- Exercise directions -
Below this sentence is a listing; return exactly its lines from the one with "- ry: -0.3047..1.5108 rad" to the one with "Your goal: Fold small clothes", both kept, and nothing more.
** Opening Supplied information block **
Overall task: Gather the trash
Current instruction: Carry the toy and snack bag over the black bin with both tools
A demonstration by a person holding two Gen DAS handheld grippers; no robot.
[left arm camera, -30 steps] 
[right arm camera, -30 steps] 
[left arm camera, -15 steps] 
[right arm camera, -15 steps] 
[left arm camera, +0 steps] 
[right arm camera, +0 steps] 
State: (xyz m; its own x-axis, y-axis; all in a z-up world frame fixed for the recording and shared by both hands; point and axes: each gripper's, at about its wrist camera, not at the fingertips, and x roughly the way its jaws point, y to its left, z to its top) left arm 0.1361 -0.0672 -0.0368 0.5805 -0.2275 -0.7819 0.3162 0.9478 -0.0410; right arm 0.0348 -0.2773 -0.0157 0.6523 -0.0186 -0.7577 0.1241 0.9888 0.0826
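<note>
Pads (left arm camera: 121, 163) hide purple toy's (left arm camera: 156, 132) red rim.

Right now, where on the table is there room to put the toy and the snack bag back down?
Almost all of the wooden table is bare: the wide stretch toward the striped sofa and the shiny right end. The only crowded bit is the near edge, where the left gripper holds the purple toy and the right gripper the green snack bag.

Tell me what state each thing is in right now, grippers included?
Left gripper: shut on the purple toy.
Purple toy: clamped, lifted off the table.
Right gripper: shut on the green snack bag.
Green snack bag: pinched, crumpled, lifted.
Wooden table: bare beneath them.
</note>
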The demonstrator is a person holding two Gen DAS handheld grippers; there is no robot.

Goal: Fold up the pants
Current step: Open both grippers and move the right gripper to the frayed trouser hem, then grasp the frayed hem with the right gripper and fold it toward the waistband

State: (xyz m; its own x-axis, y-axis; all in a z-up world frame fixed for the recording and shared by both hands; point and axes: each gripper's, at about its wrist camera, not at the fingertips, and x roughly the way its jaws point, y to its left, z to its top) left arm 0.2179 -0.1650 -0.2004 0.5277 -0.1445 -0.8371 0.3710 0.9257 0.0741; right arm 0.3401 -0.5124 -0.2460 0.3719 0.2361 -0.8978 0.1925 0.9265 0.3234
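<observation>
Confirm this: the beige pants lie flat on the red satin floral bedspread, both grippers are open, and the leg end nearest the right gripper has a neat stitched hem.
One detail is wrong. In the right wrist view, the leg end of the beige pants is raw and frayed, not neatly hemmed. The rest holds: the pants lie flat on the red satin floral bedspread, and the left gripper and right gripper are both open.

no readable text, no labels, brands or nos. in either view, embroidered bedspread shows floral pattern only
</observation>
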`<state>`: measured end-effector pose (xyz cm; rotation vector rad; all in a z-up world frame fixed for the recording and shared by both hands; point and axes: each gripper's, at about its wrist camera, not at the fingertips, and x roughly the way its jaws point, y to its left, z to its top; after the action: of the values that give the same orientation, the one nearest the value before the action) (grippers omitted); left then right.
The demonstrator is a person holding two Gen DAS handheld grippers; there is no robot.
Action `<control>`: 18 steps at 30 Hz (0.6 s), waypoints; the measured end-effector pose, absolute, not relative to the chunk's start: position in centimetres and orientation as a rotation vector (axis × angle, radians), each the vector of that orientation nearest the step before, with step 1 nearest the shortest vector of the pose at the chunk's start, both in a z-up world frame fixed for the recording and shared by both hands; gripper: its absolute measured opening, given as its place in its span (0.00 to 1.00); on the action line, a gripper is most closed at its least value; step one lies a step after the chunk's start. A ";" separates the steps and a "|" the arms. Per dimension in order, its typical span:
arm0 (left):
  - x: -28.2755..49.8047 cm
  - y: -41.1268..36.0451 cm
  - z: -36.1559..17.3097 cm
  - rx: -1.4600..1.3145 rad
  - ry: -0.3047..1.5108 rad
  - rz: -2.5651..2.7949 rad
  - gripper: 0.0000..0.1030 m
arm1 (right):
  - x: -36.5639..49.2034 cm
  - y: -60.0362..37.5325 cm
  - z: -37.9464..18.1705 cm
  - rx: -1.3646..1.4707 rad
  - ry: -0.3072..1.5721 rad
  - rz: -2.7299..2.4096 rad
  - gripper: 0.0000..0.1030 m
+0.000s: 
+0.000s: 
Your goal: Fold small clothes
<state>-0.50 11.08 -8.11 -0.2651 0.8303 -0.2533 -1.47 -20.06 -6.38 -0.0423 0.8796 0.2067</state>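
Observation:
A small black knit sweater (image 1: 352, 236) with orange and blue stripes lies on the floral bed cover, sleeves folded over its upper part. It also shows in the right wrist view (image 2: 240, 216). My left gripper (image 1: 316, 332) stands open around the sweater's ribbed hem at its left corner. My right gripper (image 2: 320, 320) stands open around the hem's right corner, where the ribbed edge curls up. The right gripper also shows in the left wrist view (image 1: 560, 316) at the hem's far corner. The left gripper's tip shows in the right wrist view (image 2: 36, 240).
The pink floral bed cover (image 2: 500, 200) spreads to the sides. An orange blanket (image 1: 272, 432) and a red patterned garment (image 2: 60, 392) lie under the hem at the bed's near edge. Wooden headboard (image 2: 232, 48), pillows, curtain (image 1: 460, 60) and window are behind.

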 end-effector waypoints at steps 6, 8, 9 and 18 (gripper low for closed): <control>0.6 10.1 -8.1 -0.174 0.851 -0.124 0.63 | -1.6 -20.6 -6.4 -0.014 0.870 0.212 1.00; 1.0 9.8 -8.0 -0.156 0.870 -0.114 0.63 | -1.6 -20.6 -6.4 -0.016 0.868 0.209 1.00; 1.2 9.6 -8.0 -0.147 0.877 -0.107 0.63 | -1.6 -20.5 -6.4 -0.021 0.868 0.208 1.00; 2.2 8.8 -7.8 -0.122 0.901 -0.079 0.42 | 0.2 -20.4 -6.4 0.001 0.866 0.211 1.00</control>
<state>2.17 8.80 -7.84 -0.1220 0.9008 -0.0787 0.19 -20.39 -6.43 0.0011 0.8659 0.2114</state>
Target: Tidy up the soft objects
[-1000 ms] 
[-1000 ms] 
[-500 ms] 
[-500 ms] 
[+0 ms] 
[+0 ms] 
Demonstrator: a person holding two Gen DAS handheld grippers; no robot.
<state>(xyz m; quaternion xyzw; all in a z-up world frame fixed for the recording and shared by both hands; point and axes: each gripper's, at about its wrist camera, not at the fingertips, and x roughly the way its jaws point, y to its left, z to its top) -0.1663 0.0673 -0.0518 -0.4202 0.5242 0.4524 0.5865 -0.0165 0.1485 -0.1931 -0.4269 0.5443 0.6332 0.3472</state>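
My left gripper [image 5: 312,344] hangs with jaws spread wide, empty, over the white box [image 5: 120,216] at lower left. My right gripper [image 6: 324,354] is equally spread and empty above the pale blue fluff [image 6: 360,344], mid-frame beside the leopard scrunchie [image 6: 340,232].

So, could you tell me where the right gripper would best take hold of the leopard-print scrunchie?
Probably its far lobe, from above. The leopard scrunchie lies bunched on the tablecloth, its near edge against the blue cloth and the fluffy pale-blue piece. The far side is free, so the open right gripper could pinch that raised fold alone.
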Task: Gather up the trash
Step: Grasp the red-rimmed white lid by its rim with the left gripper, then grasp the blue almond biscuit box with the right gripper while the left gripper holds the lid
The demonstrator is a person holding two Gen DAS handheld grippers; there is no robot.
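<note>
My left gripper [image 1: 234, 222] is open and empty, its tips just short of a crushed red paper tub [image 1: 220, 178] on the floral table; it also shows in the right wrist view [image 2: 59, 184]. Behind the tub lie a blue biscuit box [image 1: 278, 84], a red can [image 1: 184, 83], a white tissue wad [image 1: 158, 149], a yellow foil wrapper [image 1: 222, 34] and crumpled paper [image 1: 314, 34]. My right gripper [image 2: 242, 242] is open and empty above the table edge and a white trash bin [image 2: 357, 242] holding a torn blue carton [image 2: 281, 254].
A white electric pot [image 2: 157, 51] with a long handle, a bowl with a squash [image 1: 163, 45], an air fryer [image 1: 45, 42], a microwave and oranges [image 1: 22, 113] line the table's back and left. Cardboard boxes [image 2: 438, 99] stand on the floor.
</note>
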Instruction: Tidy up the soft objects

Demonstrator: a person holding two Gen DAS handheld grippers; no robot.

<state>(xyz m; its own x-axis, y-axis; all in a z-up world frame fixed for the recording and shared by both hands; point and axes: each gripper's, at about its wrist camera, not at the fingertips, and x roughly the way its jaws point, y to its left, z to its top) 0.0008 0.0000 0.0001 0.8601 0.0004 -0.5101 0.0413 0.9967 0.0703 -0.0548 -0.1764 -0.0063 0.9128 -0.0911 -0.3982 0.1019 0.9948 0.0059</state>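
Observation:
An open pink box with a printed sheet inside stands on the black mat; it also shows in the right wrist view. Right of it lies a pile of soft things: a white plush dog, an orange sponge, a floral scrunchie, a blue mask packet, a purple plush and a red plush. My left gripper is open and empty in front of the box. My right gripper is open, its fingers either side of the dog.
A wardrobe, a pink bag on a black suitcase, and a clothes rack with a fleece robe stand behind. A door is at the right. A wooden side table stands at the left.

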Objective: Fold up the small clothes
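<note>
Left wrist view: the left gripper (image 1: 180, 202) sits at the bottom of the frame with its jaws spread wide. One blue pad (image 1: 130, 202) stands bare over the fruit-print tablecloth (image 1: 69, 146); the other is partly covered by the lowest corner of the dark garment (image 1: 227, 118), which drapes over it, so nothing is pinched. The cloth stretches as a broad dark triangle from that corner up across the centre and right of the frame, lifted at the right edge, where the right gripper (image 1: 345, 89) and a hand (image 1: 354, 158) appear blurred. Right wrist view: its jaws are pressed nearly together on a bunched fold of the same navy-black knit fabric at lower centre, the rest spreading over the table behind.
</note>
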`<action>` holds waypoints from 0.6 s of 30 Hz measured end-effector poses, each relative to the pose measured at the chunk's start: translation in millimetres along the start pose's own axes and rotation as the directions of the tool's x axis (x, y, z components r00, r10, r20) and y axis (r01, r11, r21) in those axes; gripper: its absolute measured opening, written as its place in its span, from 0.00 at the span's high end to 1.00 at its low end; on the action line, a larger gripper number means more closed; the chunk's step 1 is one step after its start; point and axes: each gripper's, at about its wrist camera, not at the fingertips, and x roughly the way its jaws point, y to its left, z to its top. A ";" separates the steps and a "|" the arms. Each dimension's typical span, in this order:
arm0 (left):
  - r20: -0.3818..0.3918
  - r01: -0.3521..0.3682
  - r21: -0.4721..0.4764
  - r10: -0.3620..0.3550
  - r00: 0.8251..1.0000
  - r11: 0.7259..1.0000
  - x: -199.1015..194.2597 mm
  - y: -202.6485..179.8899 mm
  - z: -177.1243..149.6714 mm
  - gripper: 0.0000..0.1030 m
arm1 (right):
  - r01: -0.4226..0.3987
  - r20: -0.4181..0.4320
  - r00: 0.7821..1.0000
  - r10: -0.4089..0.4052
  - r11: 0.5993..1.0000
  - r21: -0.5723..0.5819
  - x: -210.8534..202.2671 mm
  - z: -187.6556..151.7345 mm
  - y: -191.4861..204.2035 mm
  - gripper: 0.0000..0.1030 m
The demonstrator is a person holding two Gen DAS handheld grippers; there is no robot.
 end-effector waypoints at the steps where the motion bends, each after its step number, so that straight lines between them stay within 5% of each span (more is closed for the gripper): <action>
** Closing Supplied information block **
- Finished exercise -
  - ry: -0.3047..1.5108 rad
  - rz: -2.5651..2.7949 rad
  - gripper: 0.0000..0.1030 m
arm1 (right):
  - x: -36.5639..49.2034 cm
  - y: -60.0362..37.5325 cm
  - z: -37.9464..18.1705 cm
  - rx: -1.3646..1.4707 rad
  - ry: -0.3072..1.5721 rad
  - rz: -2.7299..2.4096 rad
  - gripper: 0.0000..0.1030 m
+0.000s: 
+0.000s: 
Your goal: Fold small clothes

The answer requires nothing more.